### Task to carry out
Begin with the line below holding "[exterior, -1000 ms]" and go on through the line holding "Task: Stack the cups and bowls", duplicating each line exactly and leaving out pictures.

### Material for this exercise
=== Section Start ===

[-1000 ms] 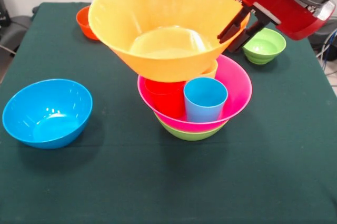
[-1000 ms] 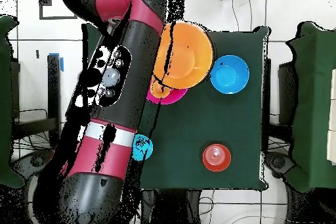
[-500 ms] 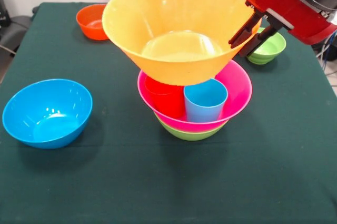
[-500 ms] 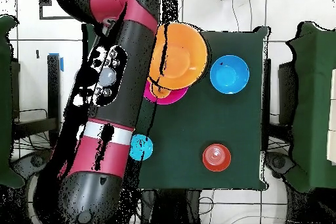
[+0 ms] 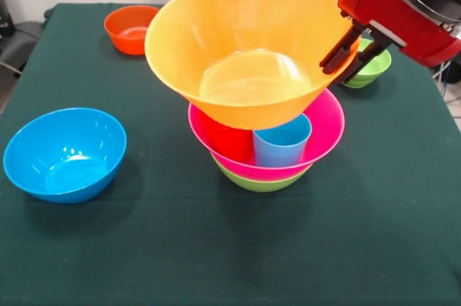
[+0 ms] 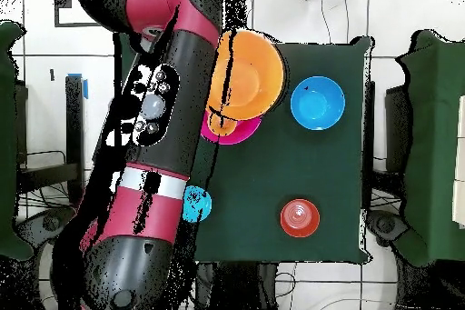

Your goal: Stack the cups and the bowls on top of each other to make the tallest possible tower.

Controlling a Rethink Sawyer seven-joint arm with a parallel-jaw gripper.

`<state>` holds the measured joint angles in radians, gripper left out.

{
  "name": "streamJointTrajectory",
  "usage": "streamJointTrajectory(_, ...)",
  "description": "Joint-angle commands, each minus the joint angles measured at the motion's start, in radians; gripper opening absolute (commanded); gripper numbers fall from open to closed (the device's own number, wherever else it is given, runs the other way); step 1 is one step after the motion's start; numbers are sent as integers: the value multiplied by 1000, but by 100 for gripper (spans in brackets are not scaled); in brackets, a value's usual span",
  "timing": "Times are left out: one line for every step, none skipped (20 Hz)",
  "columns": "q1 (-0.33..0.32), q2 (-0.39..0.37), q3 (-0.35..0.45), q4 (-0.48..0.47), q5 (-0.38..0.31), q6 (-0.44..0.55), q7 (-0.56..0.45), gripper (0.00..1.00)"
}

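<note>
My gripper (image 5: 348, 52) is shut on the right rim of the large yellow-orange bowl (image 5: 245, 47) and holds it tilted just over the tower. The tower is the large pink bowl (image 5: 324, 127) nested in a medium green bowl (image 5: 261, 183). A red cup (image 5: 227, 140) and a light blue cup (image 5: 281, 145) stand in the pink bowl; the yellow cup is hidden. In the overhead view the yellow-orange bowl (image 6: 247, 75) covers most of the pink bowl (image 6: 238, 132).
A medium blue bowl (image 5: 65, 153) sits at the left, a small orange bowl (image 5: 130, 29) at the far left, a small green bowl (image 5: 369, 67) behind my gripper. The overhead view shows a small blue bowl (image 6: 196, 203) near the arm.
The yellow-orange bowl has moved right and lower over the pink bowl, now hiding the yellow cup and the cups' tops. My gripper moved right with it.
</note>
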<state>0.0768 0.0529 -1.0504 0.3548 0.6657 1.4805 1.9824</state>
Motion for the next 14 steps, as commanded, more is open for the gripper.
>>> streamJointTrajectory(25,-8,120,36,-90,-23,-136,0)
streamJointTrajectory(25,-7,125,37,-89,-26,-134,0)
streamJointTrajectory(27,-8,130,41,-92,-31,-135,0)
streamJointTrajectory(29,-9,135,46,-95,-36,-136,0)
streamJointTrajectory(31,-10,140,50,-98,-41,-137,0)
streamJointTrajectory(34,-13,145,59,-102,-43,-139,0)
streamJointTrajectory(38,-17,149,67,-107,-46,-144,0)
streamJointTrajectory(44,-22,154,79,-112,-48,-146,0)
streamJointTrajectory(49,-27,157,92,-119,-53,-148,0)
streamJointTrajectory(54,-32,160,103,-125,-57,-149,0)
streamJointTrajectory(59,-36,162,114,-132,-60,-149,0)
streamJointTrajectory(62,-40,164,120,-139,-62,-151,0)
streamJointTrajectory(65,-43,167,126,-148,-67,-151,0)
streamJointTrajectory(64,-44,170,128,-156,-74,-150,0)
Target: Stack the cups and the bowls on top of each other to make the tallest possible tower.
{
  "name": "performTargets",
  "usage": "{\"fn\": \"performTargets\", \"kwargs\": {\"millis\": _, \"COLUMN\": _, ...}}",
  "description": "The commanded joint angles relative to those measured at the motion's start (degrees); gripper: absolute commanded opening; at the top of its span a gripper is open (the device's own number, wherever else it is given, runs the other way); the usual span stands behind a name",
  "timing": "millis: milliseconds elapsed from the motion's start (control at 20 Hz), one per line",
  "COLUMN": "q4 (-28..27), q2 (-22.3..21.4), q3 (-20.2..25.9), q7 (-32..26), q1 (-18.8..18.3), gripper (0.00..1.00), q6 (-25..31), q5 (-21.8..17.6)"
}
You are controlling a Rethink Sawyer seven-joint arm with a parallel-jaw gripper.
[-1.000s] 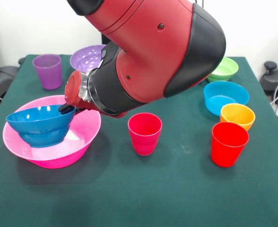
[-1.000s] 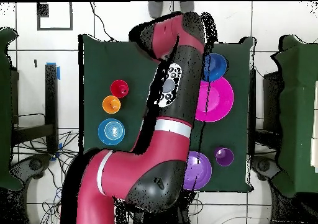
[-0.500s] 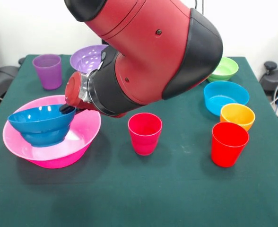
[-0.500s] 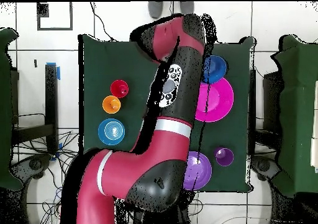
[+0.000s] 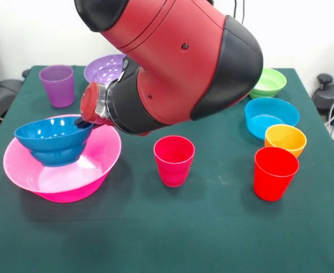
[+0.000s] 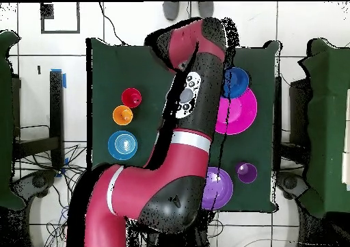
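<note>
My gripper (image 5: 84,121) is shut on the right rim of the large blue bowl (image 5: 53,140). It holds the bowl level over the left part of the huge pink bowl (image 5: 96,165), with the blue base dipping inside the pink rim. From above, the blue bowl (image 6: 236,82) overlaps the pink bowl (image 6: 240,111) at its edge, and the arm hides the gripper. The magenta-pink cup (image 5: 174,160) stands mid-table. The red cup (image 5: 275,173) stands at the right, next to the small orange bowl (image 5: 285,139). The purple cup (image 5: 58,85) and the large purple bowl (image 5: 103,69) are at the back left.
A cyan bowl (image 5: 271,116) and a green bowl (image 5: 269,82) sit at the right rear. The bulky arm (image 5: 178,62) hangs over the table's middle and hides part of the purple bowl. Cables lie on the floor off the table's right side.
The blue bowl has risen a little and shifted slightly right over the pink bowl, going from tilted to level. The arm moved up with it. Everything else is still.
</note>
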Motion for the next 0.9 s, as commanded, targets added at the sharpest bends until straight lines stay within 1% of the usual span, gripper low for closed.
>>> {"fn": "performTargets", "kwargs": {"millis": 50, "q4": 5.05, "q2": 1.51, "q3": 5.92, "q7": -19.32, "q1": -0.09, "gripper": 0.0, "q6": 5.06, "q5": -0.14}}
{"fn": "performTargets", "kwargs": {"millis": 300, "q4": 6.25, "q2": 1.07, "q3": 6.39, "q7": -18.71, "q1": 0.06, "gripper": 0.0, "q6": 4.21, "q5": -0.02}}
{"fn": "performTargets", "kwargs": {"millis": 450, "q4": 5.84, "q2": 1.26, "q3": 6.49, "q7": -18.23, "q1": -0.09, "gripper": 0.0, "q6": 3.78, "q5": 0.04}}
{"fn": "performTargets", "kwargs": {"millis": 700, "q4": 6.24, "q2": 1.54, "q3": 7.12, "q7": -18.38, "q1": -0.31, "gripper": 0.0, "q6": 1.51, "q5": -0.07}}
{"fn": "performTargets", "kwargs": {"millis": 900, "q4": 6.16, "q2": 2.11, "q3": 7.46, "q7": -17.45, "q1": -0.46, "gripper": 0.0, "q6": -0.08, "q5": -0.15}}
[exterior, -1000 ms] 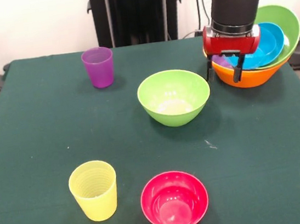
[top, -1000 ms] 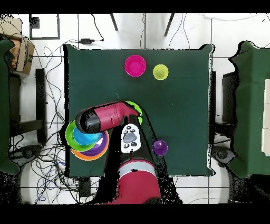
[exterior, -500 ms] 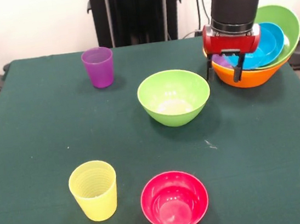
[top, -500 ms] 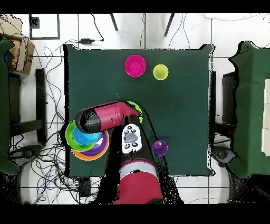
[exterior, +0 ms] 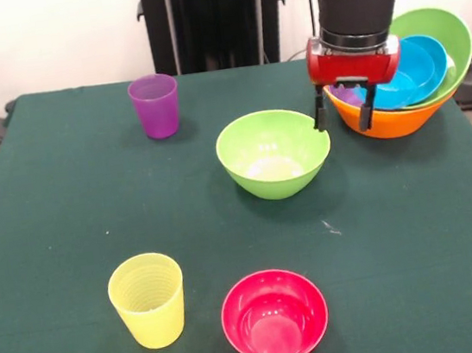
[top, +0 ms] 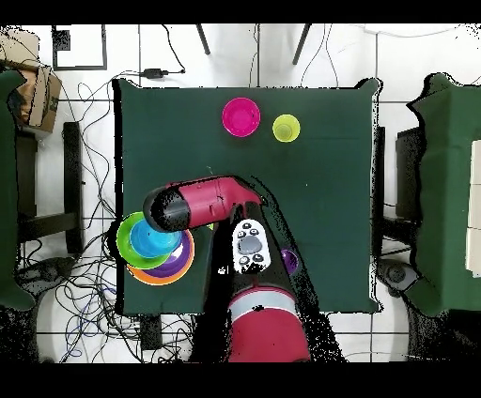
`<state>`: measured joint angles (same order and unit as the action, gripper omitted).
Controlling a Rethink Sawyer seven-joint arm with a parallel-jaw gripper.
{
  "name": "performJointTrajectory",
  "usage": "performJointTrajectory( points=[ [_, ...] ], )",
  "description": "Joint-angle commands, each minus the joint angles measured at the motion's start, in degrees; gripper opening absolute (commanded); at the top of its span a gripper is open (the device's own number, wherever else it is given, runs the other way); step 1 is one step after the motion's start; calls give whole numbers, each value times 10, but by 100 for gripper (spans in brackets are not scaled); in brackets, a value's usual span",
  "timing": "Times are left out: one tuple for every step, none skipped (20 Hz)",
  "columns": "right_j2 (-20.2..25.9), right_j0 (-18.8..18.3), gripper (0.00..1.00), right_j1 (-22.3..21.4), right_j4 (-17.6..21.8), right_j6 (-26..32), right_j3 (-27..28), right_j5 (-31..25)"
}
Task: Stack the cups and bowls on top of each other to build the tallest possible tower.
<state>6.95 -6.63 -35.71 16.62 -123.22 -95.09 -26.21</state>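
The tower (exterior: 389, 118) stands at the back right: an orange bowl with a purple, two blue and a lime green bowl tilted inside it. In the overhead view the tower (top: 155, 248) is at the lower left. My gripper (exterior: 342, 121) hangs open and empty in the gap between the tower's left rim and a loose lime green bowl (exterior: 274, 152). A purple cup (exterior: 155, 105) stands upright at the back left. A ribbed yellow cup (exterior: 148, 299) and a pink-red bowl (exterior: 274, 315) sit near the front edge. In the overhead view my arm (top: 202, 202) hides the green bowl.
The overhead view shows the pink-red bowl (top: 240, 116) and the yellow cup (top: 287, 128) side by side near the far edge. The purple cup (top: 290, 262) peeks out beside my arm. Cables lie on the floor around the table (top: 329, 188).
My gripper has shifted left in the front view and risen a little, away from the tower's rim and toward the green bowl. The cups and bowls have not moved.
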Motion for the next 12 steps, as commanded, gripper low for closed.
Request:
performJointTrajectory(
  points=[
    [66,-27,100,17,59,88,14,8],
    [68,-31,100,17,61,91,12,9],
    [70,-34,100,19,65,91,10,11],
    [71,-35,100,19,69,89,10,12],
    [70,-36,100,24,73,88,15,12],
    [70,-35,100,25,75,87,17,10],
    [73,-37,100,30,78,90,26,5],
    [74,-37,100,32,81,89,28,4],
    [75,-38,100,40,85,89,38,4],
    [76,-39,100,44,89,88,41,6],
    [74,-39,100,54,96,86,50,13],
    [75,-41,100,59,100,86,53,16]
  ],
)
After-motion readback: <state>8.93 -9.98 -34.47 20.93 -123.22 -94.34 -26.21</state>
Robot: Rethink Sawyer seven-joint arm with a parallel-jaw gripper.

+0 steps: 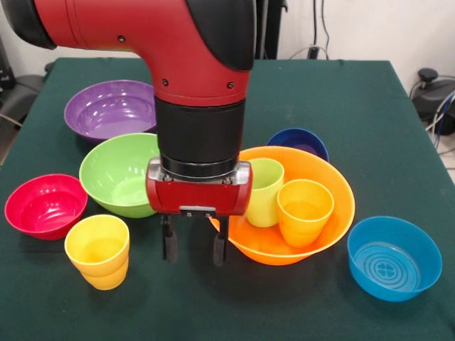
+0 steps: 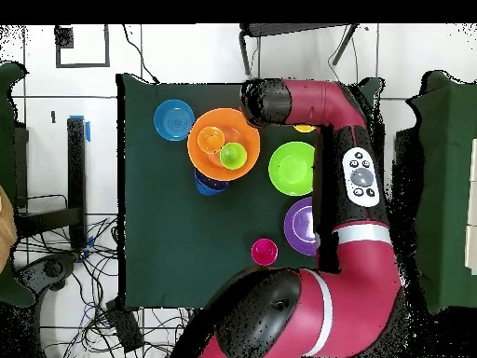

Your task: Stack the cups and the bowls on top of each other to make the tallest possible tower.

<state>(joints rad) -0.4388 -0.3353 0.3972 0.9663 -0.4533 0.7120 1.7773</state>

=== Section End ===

### Answer box
[exterior, -1000 ms] 
[top, -1000 ms] 
[exterior, -500 ms] 
[top, -500 ms] 
[exterior, +0 ms] 
[top, +0 ms] 
`<state>`: measured joint angles (same order and unit as the action, gripper omitted).
Controlling a Rethink Sawyer seven-joint arm with a parallel-jaw gripper.
{
  "name": "performJointTrajectory",
  "usage": "performJointTrajectory( points=[ [_, ...] ], )",
  "description": "Joint-angle commands, each minus the joint angles measured at the motion's start, in degrees; gripper opening absolute (commanded); at the top of its span a gripper is open (the device's own number, wherever else it is given, runs the other way); step 1 is one step after the motion's start; calls give whole numbers, each value times 10, but by 100 for gripper (spans in brackets are not scaled); in brackets, a value's usual span",
  "timing": "Times are left out: one tuple for every step, none skipped (20 Hz)",
  "columns": "right_j2 (-20.2..25.9), right_j0 (-18.8..18.3), gripper (0.00..1.00), right_j1 (-22.3..21.4), right_j4 (-17.6..21.8), right_j6 (-26..32), right_j3 (-27..28), right_j5 (-31..25)"
}
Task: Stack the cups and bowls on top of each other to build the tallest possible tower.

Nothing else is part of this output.